O ex-ministro do Supremo Tribunal Federal (STF), Joaquim Barbosa, está enfrentando obstáculos significativos para consolidar sua candidatura à Presidência da República. A situação se torna ainda mais crítica com a proximidade da convenção do Democracia Cristã (DC), agendada para definir os candidatos até o dia 5 de agosto.
O presidente do DC, João Caldas, revelou que o partido ainda busca apoio para a candidatura de Barbosa, mas reconheceu que o cenário atual é desafiador. Em entrevista publicada no dia 9 de julho, Caldas comentou: "Ainda estamos tentando, mas não está fácil. Temos até 5 de agosto, prazo para realizar a convenção que pode definir o nome do candidato a presidente, mas está muito difícil".
A escolha de Barbosa como candidato foi uma surpresa, visto que o DC já havia indicado o ex-ministro da Defesa Aldo Rebelo como pré-candidato. Contudo, a mudança de direção na candidatura gerou controvérsias. Rebelo contestou a decisão e levantou questões sobre uma possível intenção de aproximar a legenda do STF.
Além disso, Rebelo insinuou que a escolha de Barbosa poderia estar ligada a um tratamento diferenciado em investigações que envolvem membros da cúpula da Corte na Compliance Zero. Essa situação interna tem gerado conflitos no partido, levando Caldas a tentar expulsar Rebelo da legenda.
No entanto, a decisão de expulsão enfrenta questionamentos na Justiça. A juíza Gabriela de Faria, da 6ª Vara Cível de Brasília, ordenou a reintegração de Aldo Rebelo aos quadros do DC, argumentando que os procedimentos necessários para a expulsão não foram seguidos corretamente.

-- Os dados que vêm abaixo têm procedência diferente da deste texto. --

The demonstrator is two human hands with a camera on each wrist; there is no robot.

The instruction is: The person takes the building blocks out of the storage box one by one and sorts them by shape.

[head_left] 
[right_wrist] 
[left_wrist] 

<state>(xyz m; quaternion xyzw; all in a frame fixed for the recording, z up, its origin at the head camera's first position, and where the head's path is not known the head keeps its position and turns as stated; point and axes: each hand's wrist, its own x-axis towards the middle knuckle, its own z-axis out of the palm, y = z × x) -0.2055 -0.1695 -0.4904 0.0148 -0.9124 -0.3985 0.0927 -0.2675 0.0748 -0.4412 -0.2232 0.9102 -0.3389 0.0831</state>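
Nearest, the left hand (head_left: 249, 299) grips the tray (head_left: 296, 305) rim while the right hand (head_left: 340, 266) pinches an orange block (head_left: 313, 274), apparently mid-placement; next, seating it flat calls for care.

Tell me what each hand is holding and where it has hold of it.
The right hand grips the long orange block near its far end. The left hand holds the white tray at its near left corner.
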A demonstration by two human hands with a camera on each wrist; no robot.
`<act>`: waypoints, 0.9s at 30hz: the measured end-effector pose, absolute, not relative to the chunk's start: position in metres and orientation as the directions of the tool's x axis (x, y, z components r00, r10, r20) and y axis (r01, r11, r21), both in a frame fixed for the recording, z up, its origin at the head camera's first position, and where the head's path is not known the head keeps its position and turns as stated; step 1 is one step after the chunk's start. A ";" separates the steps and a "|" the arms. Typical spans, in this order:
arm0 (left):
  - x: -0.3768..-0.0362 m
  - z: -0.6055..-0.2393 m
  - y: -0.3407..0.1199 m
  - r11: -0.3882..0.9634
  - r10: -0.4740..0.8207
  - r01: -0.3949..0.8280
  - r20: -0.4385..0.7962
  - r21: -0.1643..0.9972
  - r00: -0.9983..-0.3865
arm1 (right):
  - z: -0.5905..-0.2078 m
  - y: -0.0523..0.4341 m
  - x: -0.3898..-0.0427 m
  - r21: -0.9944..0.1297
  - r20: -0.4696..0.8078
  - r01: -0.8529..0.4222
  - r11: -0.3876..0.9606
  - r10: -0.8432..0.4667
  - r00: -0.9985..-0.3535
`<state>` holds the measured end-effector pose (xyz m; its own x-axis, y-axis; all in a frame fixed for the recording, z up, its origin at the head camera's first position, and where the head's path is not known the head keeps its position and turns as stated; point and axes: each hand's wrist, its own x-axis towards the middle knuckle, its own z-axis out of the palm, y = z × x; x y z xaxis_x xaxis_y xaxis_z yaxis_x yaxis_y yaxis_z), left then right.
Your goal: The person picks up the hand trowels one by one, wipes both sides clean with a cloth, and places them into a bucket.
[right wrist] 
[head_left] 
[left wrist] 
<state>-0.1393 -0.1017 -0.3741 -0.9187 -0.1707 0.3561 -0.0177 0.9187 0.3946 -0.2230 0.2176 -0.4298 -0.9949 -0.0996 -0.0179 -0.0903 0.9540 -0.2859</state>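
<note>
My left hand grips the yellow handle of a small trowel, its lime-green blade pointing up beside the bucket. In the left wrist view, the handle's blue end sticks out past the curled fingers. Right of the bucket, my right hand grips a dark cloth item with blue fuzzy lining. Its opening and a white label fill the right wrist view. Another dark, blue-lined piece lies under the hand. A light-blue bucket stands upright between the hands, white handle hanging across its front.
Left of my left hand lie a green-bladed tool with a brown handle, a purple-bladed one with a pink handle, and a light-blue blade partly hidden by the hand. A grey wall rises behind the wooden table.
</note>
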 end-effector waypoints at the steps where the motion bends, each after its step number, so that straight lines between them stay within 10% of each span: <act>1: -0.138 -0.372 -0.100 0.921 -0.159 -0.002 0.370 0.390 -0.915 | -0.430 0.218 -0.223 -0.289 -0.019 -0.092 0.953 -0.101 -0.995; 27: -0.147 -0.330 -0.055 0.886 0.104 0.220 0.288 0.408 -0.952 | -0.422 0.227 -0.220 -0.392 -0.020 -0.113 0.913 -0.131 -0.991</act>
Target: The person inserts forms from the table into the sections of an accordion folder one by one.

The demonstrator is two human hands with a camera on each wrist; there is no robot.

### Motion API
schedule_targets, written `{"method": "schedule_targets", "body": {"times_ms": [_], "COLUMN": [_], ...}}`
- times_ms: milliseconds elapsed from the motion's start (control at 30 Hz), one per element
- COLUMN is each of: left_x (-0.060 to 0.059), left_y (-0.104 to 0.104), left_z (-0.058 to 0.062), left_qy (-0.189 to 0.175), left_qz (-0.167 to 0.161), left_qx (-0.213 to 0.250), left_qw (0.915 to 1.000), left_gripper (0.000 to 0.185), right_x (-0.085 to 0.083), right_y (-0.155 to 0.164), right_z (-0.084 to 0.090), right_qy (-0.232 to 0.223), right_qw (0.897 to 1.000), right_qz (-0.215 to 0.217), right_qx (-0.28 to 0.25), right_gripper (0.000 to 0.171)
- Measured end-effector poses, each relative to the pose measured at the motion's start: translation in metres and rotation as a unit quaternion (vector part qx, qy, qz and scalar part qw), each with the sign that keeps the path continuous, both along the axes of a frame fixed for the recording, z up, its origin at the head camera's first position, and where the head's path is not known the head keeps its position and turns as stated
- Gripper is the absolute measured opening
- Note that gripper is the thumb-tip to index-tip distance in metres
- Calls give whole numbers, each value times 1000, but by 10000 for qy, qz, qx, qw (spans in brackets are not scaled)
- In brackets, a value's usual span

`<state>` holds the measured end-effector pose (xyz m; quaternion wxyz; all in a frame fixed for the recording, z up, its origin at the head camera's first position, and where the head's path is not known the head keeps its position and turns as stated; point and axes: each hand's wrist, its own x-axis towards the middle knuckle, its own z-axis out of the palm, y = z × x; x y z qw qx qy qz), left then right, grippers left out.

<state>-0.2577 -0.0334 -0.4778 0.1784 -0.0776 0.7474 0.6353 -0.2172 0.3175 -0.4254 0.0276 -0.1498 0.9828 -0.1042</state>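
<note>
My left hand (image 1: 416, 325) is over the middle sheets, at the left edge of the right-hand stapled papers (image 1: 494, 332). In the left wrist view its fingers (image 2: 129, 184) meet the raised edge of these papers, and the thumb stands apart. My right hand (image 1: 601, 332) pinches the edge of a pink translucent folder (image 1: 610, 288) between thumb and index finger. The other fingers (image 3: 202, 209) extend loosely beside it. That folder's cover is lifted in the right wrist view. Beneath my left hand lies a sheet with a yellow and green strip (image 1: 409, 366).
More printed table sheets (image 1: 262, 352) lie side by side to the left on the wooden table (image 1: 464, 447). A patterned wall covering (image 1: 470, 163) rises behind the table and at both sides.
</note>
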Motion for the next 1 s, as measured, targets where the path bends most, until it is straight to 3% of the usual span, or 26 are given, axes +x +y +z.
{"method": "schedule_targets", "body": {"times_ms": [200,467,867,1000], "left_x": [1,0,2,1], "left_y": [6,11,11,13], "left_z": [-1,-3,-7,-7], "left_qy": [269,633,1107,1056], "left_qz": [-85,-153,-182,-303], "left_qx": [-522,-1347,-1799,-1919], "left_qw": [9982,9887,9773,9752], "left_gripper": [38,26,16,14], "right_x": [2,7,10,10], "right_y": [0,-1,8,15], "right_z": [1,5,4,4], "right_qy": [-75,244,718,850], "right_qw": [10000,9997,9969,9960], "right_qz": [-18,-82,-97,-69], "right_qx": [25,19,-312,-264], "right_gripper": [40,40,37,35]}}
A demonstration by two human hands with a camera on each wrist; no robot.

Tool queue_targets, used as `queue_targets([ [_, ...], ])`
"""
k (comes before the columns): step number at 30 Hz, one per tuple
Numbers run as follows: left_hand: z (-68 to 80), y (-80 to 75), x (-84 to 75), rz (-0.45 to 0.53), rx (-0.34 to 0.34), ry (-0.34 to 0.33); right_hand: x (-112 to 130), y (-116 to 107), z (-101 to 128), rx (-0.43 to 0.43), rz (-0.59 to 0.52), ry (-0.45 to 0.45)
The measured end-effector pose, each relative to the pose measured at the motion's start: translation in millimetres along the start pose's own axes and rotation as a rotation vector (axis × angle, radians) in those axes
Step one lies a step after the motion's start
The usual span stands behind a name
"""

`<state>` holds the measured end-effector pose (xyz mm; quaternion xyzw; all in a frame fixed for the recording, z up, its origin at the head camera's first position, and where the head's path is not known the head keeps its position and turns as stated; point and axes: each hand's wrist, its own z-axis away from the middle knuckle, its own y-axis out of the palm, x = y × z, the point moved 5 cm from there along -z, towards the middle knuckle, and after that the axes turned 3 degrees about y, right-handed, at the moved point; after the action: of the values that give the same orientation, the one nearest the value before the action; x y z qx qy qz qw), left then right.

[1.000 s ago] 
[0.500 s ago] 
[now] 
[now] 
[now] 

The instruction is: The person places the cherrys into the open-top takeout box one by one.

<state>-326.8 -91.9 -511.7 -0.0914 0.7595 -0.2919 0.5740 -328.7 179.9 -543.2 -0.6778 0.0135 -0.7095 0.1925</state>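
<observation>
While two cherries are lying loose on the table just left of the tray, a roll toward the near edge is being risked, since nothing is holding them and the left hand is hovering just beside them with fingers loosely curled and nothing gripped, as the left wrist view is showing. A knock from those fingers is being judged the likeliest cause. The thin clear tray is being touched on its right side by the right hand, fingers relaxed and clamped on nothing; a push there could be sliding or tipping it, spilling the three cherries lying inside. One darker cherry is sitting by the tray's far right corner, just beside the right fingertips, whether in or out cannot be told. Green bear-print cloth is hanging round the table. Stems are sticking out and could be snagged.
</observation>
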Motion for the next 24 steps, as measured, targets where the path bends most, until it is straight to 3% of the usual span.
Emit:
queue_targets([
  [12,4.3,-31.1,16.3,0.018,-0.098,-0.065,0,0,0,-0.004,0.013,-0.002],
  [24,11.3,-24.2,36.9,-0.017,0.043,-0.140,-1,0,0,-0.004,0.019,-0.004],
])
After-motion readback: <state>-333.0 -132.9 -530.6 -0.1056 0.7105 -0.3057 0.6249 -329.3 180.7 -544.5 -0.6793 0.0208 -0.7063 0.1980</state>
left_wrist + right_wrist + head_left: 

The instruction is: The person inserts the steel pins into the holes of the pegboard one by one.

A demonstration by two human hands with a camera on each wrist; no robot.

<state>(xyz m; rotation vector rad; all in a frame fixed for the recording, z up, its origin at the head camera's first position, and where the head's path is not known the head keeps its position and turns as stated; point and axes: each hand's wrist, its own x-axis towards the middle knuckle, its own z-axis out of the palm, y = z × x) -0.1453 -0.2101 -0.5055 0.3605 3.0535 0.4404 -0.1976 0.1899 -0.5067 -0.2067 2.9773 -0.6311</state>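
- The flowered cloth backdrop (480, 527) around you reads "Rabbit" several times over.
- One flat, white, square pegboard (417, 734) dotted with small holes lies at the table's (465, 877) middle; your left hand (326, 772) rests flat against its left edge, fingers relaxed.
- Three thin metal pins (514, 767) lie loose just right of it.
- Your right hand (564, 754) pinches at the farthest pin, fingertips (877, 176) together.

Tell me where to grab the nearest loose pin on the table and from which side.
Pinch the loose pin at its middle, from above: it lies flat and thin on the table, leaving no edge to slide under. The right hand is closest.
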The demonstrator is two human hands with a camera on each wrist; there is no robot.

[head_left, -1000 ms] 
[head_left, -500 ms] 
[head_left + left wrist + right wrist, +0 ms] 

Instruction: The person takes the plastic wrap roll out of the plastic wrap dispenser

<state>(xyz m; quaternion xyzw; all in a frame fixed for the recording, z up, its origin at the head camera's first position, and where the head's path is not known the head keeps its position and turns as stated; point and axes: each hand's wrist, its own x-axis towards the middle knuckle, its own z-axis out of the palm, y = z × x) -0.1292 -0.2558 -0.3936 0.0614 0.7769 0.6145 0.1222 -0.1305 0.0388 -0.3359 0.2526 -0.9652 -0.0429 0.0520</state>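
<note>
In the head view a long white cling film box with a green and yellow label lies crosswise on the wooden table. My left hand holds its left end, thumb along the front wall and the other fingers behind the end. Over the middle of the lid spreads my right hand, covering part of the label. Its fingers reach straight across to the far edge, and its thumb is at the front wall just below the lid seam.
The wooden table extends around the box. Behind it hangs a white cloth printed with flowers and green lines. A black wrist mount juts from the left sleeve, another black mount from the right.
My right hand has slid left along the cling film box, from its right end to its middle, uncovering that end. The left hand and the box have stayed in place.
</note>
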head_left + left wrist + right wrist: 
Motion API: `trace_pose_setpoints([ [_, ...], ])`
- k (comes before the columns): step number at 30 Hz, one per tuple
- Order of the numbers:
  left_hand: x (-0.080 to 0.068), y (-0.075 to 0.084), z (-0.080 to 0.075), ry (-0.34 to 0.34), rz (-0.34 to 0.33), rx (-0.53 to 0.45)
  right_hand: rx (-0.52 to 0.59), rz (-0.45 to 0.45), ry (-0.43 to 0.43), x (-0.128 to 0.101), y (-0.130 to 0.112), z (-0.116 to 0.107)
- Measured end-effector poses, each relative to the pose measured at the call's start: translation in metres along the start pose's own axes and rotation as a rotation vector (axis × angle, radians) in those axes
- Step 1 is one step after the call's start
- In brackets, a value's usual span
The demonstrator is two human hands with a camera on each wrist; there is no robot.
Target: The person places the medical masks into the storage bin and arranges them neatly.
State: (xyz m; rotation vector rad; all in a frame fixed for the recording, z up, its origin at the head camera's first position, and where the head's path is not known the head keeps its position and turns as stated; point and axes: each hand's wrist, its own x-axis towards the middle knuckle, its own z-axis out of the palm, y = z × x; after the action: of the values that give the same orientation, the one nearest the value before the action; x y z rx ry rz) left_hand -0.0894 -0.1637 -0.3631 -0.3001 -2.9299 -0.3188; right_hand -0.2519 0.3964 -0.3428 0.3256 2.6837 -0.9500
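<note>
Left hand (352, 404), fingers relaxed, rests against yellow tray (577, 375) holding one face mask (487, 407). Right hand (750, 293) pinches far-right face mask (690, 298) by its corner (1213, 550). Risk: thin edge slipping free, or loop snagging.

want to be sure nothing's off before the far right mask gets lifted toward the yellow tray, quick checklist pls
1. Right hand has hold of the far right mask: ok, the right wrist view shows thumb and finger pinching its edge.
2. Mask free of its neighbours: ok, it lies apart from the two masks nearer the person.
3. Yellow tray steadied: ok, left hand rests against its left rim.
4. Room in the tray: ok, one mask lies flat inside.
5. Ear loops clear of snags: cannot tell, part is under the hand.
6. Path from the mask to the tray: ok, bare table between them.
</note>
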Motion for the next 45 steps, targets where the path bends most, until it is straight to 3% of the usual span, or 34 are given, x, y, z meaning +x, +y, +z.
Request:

Rebelo, por sua vez, busca manter sua candidatura viva e está focado na convenção partidária como uma oportunidade para reverter a decisão da direção nacional e garantir sua indicação como candidato. A situação se torna cada vez mais tensa à medida que o prazo se aproxima, deixando o futuro da candidatura de Joaquim Barbosa incerto.